Recent reports have suggested that sustainability leaders and their teams are still siloed within large organisations; that they lack the agency to deliver meaningful change. Data can provide them with the ammunition to drive action. They have confidence that changes will reduce carbon (and in some cases cut costs) and this brings others on board. Commercial opportunities can arise too: caterers say clients are asking for more data like this; investors are beginning to pore over it too.

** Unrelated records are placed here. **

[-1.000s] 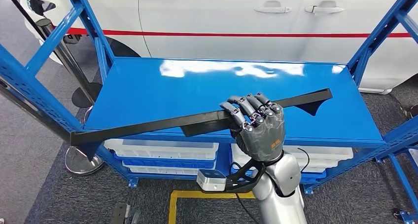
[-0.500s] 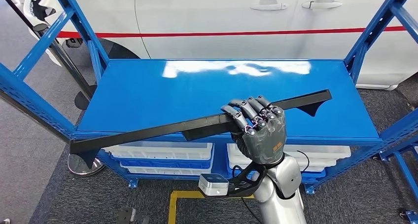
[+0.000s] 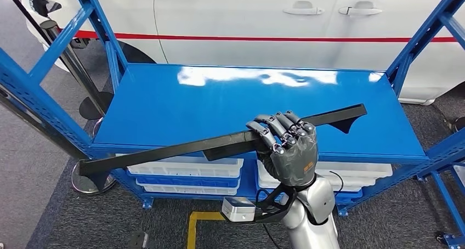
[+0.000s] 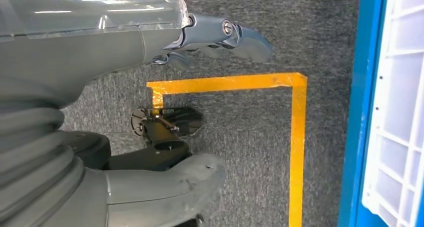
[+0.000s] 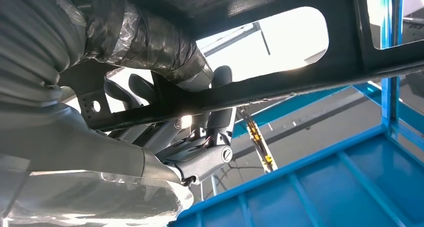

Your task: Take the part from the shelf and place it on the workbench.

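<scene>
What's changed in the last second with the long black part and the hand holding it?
Little has changed. The right hand still grips the long black part, and both have sunk slightly, towards the blue shelf's front edge. The part's slant is unchanged. The head view wobbled and returned; the left hand hangs empty over the floor.

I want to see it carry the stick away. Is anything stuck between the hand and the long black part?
No. The right hand already grips the long black part directly, fingers wrapped over it, above the blue shelf.

Part (image 3: 164, 149) runs across shelf (image 3: 181, 103) front edge, left end past it; right hand (image 3: 288, 150) at mid; bins (image 3: 183, 167) below; car (image 3: 285, 24) behind.
</scene>
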`<state>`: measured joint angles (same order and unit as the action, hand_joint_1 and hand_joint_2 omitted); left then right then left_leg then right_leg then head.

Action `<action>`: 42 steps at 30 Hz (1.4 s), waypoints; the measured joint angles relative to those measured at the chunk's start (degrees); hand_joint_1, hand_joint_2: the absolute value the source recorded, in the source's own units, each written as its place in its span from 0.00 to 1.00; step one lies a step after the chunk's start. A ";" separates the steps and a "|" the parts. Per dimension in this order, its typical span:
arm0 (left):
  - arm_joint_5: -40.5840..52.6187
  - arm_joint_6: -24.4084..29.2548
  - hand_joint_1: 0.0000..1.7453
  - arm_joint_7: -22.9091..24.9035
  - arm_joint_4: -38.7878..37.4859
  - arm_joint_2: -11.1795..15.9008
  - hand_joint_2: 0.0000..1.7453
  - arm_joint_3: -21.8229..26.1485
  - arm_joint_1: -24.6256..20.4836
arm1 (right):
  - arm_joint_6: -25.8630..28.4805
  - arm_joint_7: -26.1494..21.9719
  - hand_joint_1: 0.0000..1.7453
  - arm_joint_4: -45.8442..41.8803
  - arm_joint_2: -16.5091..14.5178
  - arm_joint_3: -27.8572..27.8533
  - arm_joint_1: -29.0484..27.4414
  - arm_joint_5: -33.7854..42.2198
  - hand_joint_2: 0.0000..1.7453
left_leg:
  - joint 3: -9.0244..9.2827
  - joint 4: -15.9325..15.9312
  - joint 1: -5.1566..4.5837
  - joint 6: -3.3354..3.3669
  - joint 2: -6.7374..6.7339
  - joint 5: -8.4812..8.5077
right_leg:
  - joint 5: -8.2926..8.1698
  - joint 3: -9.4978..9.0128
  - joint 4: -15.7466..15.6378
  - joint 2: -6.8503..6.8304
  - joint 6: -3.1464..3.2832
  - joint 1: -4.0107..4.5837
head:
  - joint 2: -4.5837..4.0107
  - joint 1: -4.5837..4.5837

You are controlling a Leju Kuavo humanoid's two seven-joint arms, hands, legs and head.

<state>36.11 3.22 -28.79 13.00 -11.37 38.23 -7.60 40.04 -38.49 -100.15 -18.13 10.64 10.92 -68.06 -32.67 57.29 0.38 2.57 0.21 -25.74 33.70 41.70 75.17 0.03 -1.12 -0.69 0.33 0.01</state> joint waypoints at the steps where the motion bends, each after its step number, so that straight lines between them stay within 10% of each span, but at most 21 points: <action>1: 0.00 -0.03 0.00 0.02 0.00 -0.01 1.00 0.01 0.03 | 0.00 0.00 1.00 0.00 0.01 0.01 -0.11 0.00 1.00 | 0.02 0.12 0.00 -0.04 0.05 -0.07 | -1.48 -0.79 -1.58 -0.01 0.02 -0.05 | 0.00 0.00; 5: 0.02 -0.08 0.00 0.13 -0.02 -0.14 1.00 0.03 -0.03 | 0.00 0.04 1.00 0.00 0.00 0.09 -0.16 0.07 1.00 | -0.27 1.24 -0.26 -0.77 0.22 -0.81 | -6.90 -7.09 -14.45 0.04 0.58 0.09 | 0.00 0.01; 10: 0.16 -0.04 0.00 0.50 -0.02 -0.15 1.00 0.07 -0.25 | 0.00 0.05 1.00 -0.03 -0.05 0.11 -0.17 0.16 1.00 | -1.20 3.21 -0.16 -2.16 0.13 -2.36 | -7.03 -7.44 -15.73 0.06 1.85 -0.06 | 0.00 0.02; 15: -0.06 -0.05 0.00 0.98 -0.02 -0.15 1.00 0.10 -0.54 | 0.00 0.04 1.00 -0.17 -0.08 0.11 -0.18 0.29 1.00 | -7.38 16.61 0.36 -3.34 0.09 -7.76 | -7.00 -7.61 -15.82 -0.15 2.36 -0.13 | 0.00 0.04; 19: -0.48 0.02 0.00 2.59 -0.02 -0.05 1.00 0.54 -1.00 | 0.00 0.16 1.00 -0.37 -0.08 0.19 -0.16 0.47 1.00 | -2.37 5.40 0.21 -2.64 0.14 -1.23 | -6.96 -7.71 -15.48 -0.02 2.20 -0.04 | 0.00 0.04; 24: -0.64 0.27 0.00 3.91 -0.02 0.05 1.00 0.94 -1.42 | 0.00 0.76 1.00 -0.67 -0.05 0.31 -0.13 0.39 1.00 | -1.10 1.21 -0.08 -1.24 0.18 0.23 | -7.14 -7.09 -15.31 -0.01 0.79 0.11 | 0.00 0.03; 30: -0.02 0.51 0.00 4.01 -0.02 -0.04 1.00 0.96 -1.70 | 0.00 0.83 1.00 -0.98 0.04 0.31 -0.21 0.39 1.00 | -2.94 0.62 0.02 0.15 -0.31 2.24 | 2.70 -3.17 -1.71 -0.02 0.03 -0.07 | 0.00 0.01; 36: 0.33 0.60 0.00 4.01 -0.02 -0.21 1.00 0.96 -1.73 | 0.00 0.84 1.00 -1.51 0.04 0.31 -0.27 0.18 1.00 | -5.46 1.76 -0.18 -1.06 -0.20 4.12 | -2.57 -12.93 -15.56 0.08 0.60 0.20 | 0.00 0.03; 39: 0.32 0.62 0.00 4.03 -0.02 -0.23 1.00 0.97 -1.69 | 0.00 0.84 1.00 -1.73 0.02 0.31 -0.32 0.10 1.00 | -5.78 1.66 -0.09 -2.07 -0.10 5.01 | -3.57 -12.18 -16.15 0.04 1.53 0.31 | 0.00 0.03; 42: 0.31 0.62 0.00 4.04 -0.02 -0.24 1.00 0.98 -1.63 | -0.01 0.83 1.00 -1.77 -0.03 0.31 -0.33 0.05 1.00 | -7.50 6.55 0.26 -3.05 -0.02 -1.01 | -5.49 -10.48 -16.51 -0.32 2.73 0.02 | 0.00 0.09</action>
<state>36.42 3.85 -24.75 12.98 -11.61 39.21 -9.24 40.03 -37.66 -101.92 -18.16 10.95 10.60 -68.01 -40.17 63.84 0.64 -0.47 0.19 -26.75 28.21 31.23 58.66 -0.30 1.61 -0.68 0.33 0.10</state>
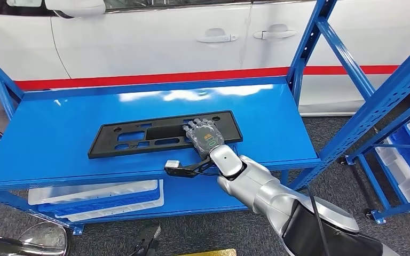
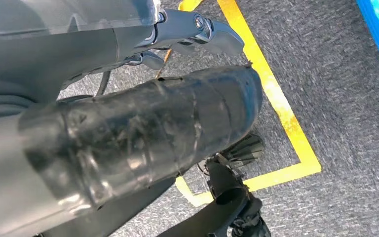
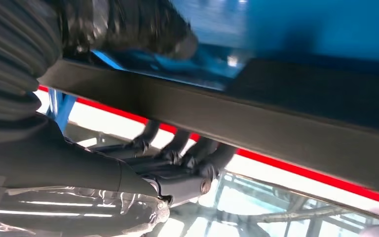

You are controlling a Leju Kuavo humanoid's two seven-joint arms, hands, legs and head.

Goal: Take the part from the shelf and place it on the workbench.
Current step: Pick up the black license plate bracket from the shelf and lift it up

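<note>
The right hand (image 1: pixel 205 136) grips the part (image 1: pixel 139 138) at its near edge, fingers over it, thumb beneath, ready to lift it off the shelf (image 1: pixel 58 133); whether the left hand (image 2: pixel 197 29) is open or closed, I cannot tell.

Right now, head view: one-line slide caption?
Right hand rests on the long black plastic part lying flat on the blue shelf, white car behind.
</note>
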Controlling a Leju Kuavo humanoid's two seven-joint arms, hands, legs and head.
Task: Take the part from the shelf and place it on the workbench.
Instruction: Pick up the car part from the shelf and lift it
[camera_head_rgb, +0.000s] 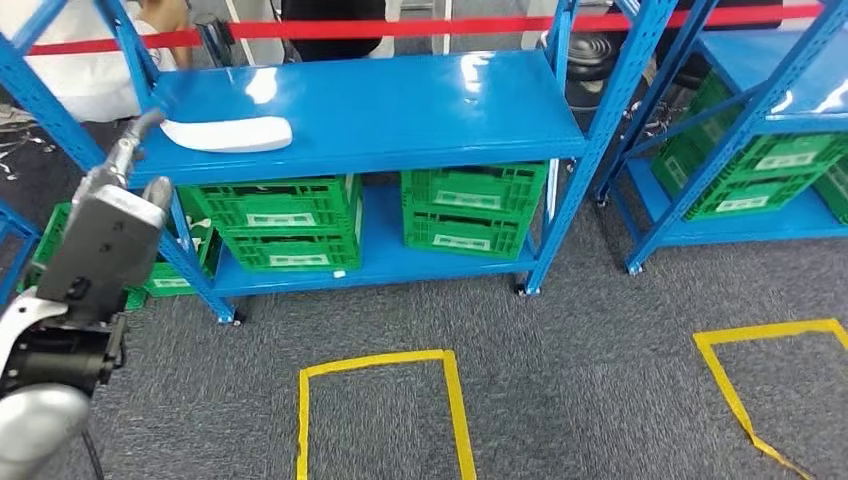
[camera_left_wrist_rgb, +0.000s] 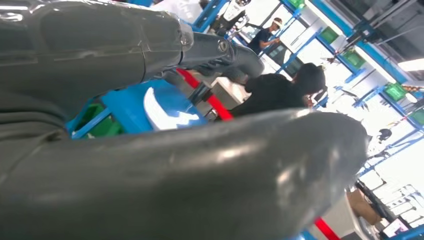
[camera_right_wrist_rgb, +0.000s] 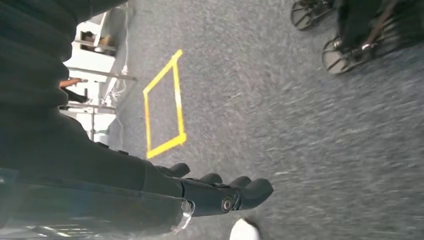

Foodsteps is also helping those at the coalface of new reporting requirements. In July it was acquired by Registrar, a US firm owned by Paine Schwartz Partners, the private equity group dedicated to sustainable food chain investing. Registrar provides regulatory and compliance software, and will give the Foodsteps platform access to a global market of over 32,000 companies in 190 countries, including 28,000 food businesses.
“Foodsteps’ data platform is like no other,” said Registrar vice president of corporate development Brian Thies at the time. “With industry leading data that is recognised through partnerships with the University of Oxford, WWF and Wrap, the company has a track-record of helping procurement, sustainability, and marketing teams meet reporting standards and net-zero goals.”
Counting on carbon reports
There are voluntary commitments made to reach net-zero. Targets must be validated by the Science-Based Targets initiative (SBTi) which has added forest, land and agriculture (FLAG) emissions to its standards. As one expert consulted for the new net-zero report suggests: we are into the weeds of supply chain emissions, and this excites some, but frightens the life out of others.
There is also the EU Corporate Sustainability Reporting Directive (CSRD), the Climate Corporate Data Accountability Act in the US, the International Sustainability Standards Board (ISSB) and the EU Deforestation Regulation (EUDR). In the UK, the government is set to approve UK versions of the IFRS Sustainability Disclosure Standards in the first quarter of this year (which have been developed by the ISSB). Then there is nature to consider too, with the Taskforce on Nature-related Financial Disclosures (TNFD) aiming to standardise reporting by companies on their impacts on the natural world and other nature-related risks. Work is also ongoing to develop a standardised product level accounting method for the agri-food sector through the Defra-funded ‘Long-term improvements to environmental impact data for Food’ (LED4Food) project.
It is enough to make a CSO’s head spin. Doherty is there to make sure it doesn’t and that CSOs can stay focused on change that will deliver carbon reductions. All these regulations will ensure sustainability is part of general business operations, or ‘embedded in the company’s DNA’, in ESG speak. “Rules like the CSRD can ride out the waves of intent [on sustainability] that tend to come and go with consumers,” Doherty says. Deep emissions cuts by 2030 are needed, but “I think we have become a bit too comfortable with the timelines around net-zero”, she adds.
Her advice is not to get too “bogged down” in the data: “It can be a distraction,” she says. Another surprising statement from someone leading a company driven by data. Her point is that “the data only needs to be good enough to serve the purpose you need it for – so decarbonisation of the food system over the next five years. And there are some pretty well evidenced and simple things we can do to achieve that.”